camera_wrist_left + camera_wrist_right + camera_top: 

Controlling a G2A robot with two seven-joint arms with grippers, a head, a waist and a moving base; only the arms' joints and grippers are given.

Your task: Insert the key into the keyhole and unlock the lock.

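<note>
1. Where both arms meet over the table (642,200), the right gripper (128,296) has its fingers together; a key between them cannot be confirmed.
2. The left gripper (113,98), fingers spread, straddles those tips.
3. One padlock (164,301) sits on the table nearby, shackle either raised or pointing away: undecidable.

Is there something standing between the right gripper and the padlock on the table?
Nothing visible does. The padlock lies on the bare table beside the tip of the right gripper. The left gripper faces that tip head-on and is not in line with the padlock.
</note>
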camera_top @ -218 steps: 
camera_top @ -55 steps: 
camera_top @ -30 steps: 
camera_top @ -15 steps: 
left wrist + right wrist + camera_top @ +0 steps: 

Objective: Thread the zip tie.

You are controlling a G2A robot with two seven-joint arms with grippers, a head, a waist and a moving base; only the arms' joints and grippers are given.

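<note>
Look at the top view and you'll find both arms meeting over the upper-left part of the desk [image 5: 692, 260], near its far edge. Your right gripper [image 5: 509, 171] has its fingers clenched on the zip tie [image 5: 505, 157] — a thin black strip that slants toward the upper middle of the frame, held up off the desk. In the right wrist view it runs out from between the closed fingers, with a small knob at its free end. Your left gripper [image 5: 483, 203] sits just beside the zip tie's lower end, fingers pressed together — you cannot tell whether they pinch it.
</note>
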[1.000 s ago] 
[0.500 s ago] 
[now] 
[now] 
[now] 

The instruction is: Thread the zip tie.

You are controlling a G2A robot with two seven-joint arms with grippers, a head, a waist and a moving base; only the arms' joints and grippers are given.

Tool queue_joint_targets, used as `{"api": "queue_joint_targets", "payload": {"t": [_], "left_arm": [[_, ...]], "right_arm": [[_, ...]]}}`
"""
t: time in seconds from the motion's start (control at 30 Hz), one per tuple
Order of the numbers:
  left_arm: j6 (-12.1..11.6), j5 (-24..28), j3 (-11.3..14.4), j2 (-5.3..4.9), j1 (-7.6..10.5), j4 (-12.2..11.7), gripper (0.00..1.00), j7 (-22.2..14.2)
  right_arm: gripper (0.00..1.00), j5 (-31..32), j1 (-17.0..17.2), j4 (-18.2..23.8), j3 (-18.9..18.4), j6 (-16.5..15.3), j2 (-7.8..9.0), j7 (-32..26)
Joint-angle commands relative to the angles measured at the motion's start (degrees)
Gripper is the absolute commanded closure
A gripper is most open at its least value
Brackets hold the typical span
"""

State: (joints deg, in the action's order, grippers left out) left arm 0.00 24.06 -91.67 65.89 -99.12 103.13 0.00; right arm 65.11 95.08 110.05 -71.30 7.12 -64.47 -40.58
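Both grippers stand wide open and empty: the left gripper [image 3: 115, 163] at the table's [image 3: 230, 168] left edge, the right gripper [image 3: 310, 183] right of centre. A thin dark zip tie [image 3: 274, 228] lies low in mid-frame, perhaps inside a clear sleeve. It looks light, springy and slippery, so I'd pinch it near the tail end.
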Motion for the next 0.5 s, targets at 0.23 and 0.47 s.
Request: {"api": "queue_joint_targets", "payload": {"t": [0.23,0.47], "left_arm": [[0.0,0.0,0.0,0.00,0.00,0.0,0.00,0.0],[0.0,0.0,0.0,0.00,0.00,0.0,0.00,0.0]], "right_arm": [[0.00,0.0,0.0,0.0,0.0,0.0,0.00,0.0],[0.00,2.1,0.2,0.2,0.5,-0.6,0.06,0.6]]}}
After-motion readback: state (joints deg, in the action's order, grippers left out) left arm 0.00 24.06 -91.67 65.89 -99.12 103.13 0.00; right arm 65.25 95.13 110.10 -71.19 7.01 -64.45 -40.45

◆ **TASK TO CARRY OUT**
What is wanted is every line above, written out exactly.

◆ **EXERCISE RESPONSE**
camera_wrist_left + camera_wrist_right + camera_top: 

Controlling a G2A robot with two seven-joint arms with grippers, a head, a waist and a moving base; only the arms' joints and grippers are given.

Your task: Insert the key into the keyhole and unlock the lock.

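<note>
1. Where both arms meet over the table (642,200), the right gripper (128,296) has its fingers together; a key between them cannot be confirmed.
2. The left gripper (113,98), fingers spread, straddles those tips.
3. One padlock (164,301) sits on the table nearby, shackle either raised or pointing away: undecidable.

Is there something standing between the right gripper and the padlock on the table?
Nothing visible does. The padlock lies on the bare table beside the tip of the right gripper. The left gripper faces that tip head-on and is not in line with the padlock.
</note>
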camera_top @ -218 steps: 
camera_top @ -55 steps: 
camera_top @ -30 steps: 
camera_top @ -15 steps: 
left wrist + right wrist + camera_top @ +0 steps: 

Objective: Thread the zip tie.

You are controlling a G2A robot with two seven-joint arms with grippers, a head, a waist and a moving base; only the arms' joints and grippers are given.

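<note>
Look at the top view and you'll find both arms meeting over the upper-left part of the desk [image 5: 692, 260], near its far edge. Your right gripper [image 5: 509, 171] has its fingers clenched on the zip tie [image 5: 505, 157] — a thin black strip that slants toward the upper middle of the frame, held up off the desk. In the right wrist view it runs out from between the closed fingers, with a small knob at its free end. Your left gripper [image 5: 483, 203] sits just beside the zip tie's lower end, fingers pressed together — you cannot tell whether they pinch it.
</note>
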[1.000 s ago] 
[0.500 s ago] 
[now] 
[now] 
[now] 

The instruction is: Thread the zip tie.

You are controlling a G2A robot with two seven-joint arms with grippers, a head, a waist and a moving base; only the arms' joints and grippers are given.

Tool queue_joint_targets, used as `{"api": "queue_joint_targets", "payload": {"t": [_], "left_arm": [[_, ...]], "right_arm": [[_, ...]]}}`
"""
t: time in seconds from the motion's start (control at 30 Hz), one per tuple
Order of the numbers:
  left_arm: j6 (-12.1..11.6), j5 (-24..28), j3 (-11.3..14.4), j2 (-5.3..4.9), j1 (-7.6..10.5), j4 (-12.2..11.7), gripper (0.00..1.00), j7 (-22.2..14.2)
  right_arm: gripper (0.00..1.00), j5 (-31..32), j1 (-17.0..17.2), j4 (-18.2..23.8), j3 (-18.9..18.4), j6 (-16.5..15.3), j2 (-7.8..9.0), j7 (-32..26)
Joint-angle commands relative to the angles measured at the motion's start (degrees)
Gripper is the absolute commanded closure
A gripper is most open at its least value
Brackets hold the typical span
"""

State: (joints deg, in the action's order, grippers left out) left arm 0.00 24.06 -91.67 65.89 -99.12 103.13 0.00; right arm 65.11 95.08 110.05 -71.30 7.12 -64.47 -40.58
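Both grippers stand wide open and empty: the left gripper [image 3: 115, 163] at the table's [image 3: 230, 168] left edge, the right gripper [image 3: 310, 183] right of centre. A thin dark zip tie [image 3: 274, 228] lies low in mid-frame, perhaps inside a clear sleeve. It looks light, springy and slippery, so I'd pinch it near the tail end.
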Motion for the next 0.5 s, targets at 0.23 and 0.47 s.
Request: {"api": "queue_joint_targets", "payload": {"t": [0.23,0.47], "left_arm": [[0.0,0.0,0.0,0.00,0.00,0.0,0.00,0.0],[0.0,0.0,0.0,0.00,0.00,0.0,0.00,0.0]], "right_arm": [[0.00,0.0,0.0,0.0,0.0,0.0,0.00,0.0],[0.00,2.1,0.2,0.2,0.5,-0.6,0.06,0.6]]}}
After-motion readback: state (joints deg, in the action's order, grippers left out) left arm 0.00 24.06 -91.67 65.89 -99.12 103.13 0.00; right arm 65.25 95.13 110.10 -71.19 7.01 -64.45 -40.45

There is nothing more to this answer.